▶ Exercise instructions:
Only the lines below from the one containing "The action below" through the one containing "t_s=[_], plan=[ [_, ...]" belong in the answer, set down exactly, with the pictures left out.

▶ Data in this exercise:
▬▬▬▬▬▬

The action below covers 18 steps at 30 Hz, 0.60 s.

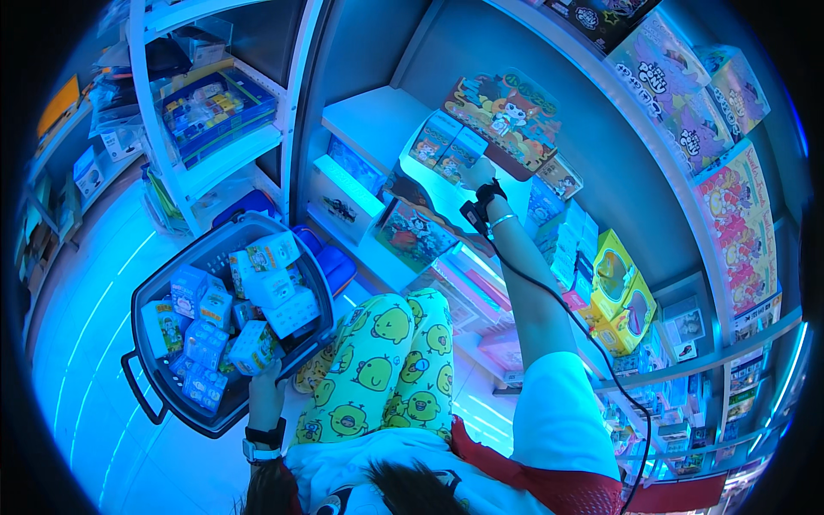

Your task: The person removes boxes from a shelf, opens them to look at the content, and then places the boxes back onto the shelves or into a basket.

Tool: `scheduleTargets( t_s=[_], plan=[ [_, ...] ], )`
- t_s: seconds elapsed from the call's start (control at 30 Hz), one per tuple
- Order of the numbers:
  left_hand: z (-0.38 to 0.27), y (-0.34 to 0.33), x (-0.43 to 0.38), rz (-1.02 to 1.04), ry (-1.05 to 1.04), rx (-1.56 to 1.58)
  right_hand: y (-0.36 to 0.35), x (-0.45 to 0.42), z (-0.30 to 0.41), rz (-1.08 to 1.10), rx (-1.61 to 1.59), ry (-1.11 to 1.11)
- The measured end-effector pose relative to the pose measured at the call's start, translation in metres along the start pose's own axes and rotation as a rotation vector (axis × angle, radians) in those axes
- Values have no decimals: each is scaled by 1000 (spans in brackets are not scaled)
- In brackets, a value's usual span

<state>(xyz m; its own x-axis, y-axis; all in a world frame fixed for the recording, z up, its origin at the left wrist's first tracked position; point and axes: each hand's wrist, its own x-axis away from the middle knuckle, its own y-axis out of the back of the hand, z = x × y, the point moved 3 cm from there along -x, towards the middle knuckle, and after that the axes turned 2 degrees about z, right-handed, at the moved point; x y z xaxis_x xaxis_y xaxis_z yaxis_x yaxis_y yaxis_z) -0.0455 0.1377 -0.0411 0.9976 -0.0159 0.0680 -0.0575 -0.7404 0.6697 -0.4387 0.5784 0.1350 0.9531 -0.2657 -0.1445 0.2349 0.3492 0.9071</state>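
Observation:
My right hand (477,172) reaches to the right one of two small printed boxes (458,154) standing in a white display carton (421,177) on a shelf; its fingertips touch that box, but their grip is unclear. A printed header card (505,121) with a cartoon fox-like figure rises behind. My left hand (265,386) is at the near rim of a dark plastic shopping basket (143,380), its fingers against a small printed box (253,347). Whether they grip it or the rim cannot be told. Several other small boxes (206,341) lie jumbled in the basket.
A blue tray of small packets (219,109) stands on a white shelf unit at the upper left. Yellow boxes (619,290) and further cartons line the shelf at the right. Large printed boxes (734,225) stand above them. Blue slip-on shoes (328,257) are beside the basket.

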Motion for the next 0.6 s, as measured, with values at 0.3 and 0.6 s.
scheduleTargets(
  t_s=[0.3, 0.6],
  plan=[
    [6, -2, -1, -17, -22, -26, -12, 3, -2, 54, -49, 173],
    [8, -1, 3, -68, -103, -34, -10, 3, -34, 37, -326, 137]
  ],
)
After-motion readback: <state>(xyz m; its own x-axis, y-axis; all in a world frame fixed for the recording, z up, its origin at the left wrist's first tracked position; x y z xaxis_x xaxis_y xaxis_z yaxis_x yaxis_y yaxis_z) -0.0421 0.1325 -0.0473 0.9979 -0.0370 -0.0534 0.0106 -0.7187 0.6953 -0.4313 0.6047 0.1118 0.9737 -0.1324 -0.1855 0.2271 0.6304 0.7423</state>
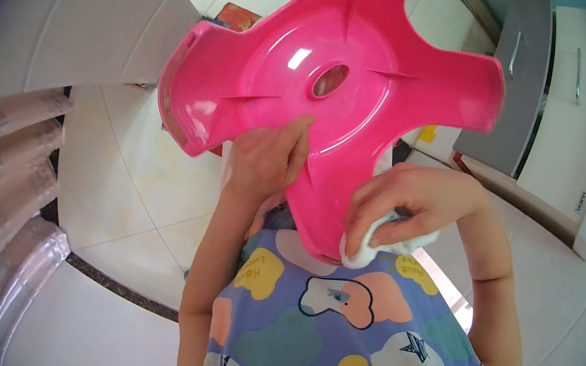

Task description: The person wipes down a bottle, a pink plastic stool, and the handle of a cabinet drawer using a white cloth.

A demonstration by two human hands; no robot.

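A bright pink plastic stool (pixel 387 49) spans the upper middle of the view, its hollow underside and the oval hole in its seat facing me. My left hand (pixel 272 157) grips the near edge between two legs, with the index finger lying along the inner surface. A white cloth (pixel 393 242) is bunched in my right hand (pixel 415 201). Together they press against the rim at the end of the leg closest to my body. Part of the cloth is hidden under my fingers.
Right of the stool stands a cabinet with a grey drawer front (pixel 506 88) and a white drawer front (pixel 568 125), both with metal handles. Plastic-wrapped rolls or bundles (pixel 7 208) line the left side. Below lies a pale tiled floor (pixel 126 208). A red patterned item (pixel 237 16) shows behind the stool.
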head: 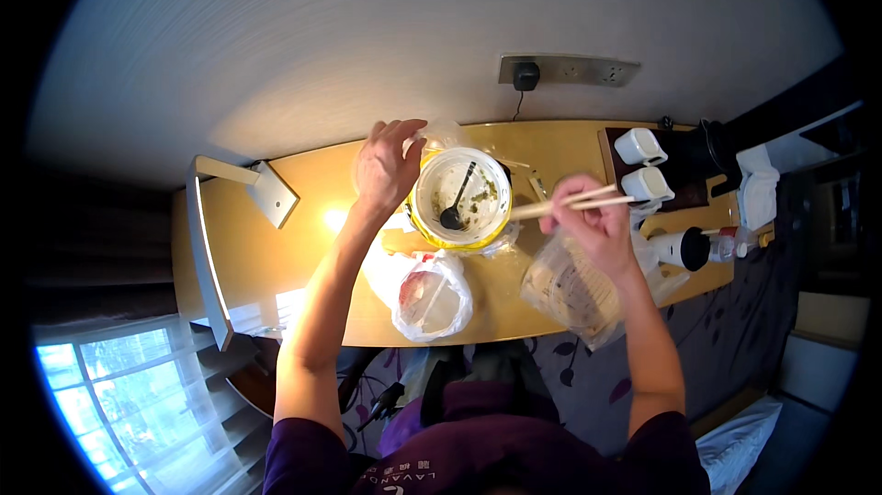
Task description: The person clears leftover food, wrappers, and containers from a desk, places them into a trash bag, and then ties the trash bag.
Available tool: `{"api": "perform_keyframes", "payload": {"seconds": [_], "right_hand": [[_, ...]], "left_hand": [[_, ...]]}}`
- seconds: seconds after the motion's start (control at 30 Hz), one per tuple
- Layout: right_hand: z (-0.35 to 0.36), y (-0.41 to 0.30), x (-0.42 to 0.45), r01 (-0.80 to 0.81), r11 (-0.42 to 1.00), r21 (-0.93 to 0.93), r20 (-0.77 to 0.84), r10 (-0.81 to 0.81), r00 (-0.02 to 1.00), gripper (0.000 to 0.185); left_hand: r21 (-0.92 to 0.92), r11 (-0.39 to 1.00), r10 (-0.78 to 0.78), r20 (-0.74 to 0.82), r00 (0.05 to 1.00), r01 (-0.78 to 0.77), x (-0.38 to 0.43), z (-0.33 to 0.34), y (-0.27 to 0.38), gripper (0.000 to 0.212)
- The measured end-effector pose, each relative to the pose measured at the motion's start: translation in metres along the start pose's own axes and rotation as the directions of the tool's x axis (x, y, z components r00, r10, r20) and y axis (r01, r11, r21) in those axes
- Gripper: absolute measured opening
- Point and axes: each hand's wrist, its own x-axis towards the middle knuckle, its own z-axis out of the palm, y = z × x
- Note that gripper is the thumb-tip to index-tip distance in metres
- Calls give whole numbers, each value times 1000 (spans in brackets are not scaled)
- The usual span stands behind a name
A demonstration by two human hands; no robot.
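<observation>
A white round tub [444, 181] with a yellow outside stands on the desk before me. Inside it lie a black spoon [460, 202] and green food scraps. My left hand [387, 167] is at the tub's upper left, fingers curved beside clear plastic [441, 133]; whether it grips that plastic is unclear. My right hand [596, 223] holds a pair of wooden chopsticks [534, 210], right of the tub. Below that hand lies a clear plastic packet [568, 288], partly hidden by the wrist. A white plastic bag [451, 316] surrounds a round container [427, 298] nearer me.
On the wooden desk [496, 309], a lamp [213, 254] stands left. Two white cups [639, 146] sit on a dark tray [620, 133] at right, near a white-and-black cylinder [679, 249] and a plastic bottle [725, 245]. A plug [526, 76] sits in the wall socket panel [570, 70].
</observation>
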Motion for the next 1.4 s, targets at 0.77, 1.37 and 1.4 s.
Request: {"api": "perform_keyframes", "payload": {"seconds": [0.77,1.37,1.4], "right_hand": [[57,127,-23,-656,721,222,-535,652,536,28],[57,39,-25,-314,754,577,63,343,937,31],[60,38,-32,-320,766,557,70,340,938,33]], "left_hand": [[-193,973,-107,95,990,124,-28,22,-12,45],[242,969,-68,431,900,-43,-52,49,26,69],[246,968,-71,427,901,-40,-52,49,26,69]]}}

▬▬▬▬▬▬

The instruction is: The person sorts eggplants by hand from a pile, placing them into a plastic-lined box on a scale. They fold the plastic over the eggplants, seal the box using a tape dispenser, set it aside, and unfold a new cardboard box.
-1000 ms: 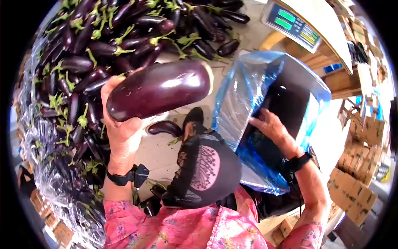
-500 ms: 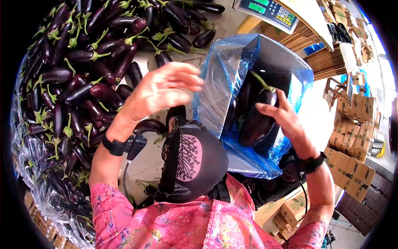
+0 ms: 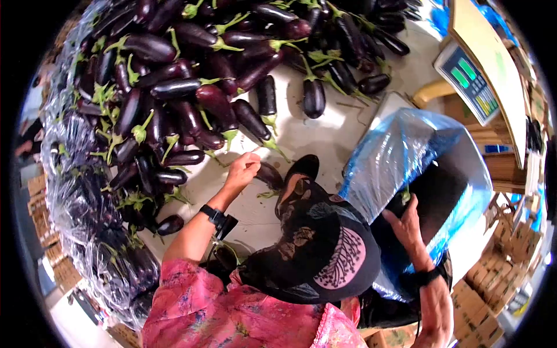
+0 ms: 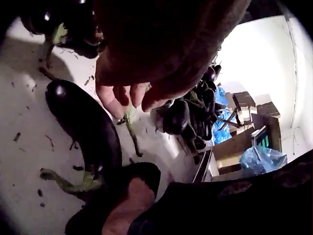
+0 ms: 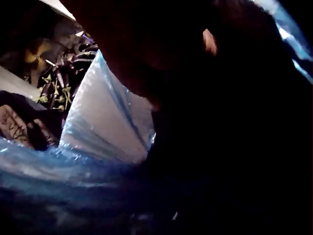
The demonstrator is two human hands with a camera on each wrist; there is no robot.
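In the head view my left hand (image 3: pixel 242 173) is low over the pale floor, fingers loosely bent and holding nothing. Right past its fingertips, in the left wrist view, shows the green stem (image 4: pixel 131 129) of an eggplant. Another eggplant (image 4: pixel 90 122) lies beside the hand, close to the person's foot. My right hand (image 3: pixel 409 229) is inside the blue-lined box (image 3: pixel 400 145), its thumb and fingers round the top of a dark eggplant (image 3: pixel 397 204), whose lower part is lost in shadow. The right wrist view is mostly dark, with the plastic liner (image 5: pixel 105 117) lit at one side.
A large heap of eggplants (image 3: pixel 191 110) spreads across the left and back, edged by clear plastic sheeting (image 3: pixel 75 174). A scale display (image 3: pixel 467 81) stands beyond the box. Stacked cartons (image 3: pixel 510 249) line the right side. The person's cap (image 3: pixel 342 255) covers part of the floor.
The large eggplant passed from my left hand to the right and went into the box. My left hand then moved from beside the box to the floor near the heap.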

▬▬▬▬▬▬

▶ Output below:
The action below covers 18 steps at 30 Hz, 0.60 s.


Your task: The person removes boxes from a shelf, opens them to look at the content, and then places the boxes back onto the shelves or into a basket.

Tool: `scheduleTargets( t_s=[_], plan=[ [_, ...] ], )`

The exercise is complete as it stands.